What is being asked: Produce a word-for-word copy of the data that follows, excluding images.

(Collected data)

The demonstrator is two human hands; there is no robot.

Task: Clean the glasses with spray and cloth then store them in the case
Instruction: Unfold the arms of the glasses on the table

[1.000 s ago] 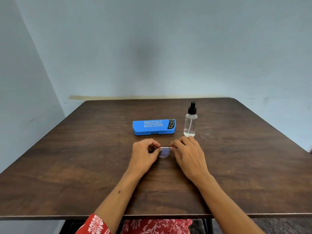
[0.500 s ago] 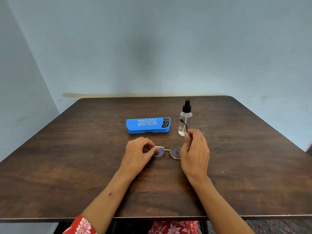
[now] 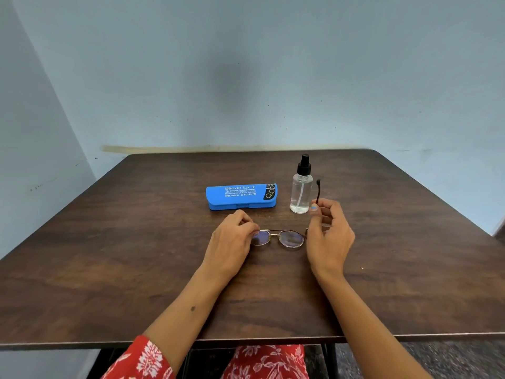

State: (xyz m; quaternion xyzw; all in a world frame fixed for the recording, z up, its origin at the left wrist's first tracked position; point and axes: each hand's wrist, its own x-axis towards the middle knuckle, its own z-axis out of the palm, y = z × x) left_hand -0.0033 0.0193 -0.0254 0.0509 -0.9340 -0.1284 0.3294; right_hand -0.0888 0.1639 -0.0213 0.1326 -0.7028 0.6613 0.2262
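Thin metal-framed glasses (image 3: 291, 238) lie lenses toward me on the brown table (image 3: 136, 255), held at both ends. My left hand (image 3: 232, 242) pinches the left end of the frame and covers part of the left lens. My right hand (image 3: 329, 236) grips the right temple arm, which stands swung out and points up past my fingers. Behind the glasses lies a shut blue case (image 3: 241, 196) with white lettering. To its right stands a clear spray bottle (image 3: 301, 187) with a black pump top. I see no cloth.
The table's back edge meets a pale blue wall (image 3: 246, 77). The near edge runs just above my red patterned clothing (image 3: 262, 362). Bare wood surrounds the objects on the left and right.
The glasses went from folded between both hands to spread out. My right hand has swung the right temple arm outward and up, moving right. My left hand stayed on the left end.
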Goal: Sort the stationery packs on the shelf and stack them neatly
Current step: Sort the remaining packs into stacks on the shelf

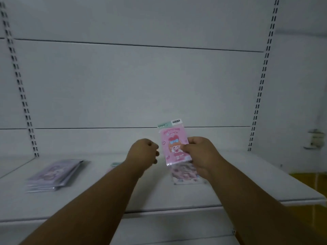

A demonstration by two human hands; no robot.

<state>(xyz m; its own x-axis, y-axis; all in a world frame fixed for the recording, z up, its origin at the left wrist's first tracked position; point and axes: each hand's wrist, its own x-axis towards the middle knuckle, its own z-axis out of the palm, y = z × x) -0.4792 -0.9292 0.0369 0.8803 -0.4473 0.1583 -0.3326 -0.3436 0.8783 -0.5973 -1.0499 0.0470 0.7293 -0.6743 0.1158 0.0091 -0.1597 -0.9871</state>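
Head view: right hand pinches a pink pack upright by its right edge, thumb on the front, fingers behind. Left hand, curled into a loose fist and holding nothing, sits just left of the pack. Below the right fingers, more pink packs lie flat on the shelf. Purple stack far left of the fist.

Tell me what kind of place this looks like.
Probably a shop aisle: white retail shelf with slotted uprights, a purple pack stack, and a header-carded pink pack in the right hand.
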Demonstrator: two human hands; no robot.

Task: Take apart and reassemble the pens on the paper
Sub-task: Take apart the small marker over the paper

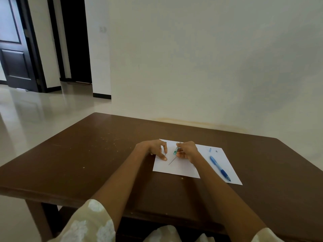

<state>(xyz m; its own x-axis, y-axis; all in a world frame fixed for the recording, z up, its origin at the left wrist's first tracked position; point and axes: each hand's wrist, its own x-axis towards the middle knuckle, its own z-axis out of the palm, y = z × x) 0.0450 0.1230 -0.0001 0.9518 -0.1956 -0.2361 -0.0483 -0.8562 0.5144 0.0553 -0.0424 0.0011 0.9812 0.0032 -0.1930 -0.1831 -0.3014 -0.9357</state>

Task response:
The demonstrator is two human hands; there is no robot.

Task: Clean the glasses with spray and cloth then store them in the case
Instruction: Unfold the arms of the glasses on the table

[1.000 s ago] 
[0.500 s ago] 
[now] 

State: (xyz m; quaternion xyzw; all in a world frame fixed for the recording, z up, its origin at the left wrist's first tracked position; point and axes: each hand's wrist, its own x-axis towards the middle knuckle, its own z-axis out of the palm, y = z × x) left_hand -0.0033 0.0193 -0.0254 0.0509 -0.9340 -0.1284 0.3294; right_hand -0.0888 0.1639 -0.0213 0.1326 -0.7028 0.6613 0.2262
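Thin metal-framed glasses (image 3: 291, 238) lie lenses toward me on the brown table (image 3: 136, 255), held at both ends. My left hand (image 3: 232, 242) pinches the left end of the frame and covers part of the left lens. My right hand (image 3: 329, 236) grips the right temple arm, which stands swung out and points up past my fingers. Behind the glasses lies a shut blue case (image 3: 241, 196) with white lettering. To its right stands a clear spray bottle (image 3: 301, 187) with a black pump top. I see no cloth.
The table's back edge meets a pale blue wall (image 3: 246, 77). The near edge runs just above my red patterned clothing (image 3: 262, 362). Bare wood surrounds the objects on the left and right.
The glasses went from folded between both hands to spread out. My right hand has swung the right temple arm outward and up, moving right. My left hand stayed on the left end.
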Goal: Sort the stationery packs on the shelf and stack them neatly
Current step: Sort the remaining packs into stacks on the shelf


A demonstration by two human hands; no robot.

<state>(xyz m; its own x-axis, y-axis; all in a world frame fixed for the recording, z up, its origin at the left wrist's first tracked position; point and axes: each hand's wrist, its own x-axis towards the middle knuckle, its own z-axis out of the palm, y = z × x) -0.4792 -0.9292 0.0369 0.8803 -0.4473 0.1583 -0.3326 -0.3436 0.8783 -0.5973 -1.0499 0.0470 0.7293 -0.6743 0.1158 0.0091 -0.1597 -0.9871</state>
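Head view: right hand pinches a pink pack upright by its right edge, thumb on the front, fingers behind. Left hand, curled into a loose fist and holding nothing, sits just left of the pack. Below the right fingers, more pink packs lie flat on the shelf. Purple stack far left of the fist.

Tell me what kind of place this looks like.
Probably a shop aisle: white retail shelf with slotted uprights, a purple pack stack, and a header-carded pink pack in the right hand.
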Demonstrator: two human hands; no robot.

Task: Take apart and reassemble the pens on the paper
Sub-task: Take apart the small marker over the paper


<state>(xyz m; its own x-axis, y-axis; all in a world frame fixed for the recording, z up, its origin at the left wrist's first tracked position; point and axes: each hand's wrist, its own x-axis towards the middle knuckle, its own z-axis out of the palm, y = z × x) 0.0450 0.1230 -0.0001 0.9518 -0.1956 -0.2361 -0.0483 -0.8562 0.5144 0.0553 -0.0424 0.0011 0.9812 0.0032 -0.1930 -0.1831 -0.3014 -0.9357</state>

With that, the answer is done.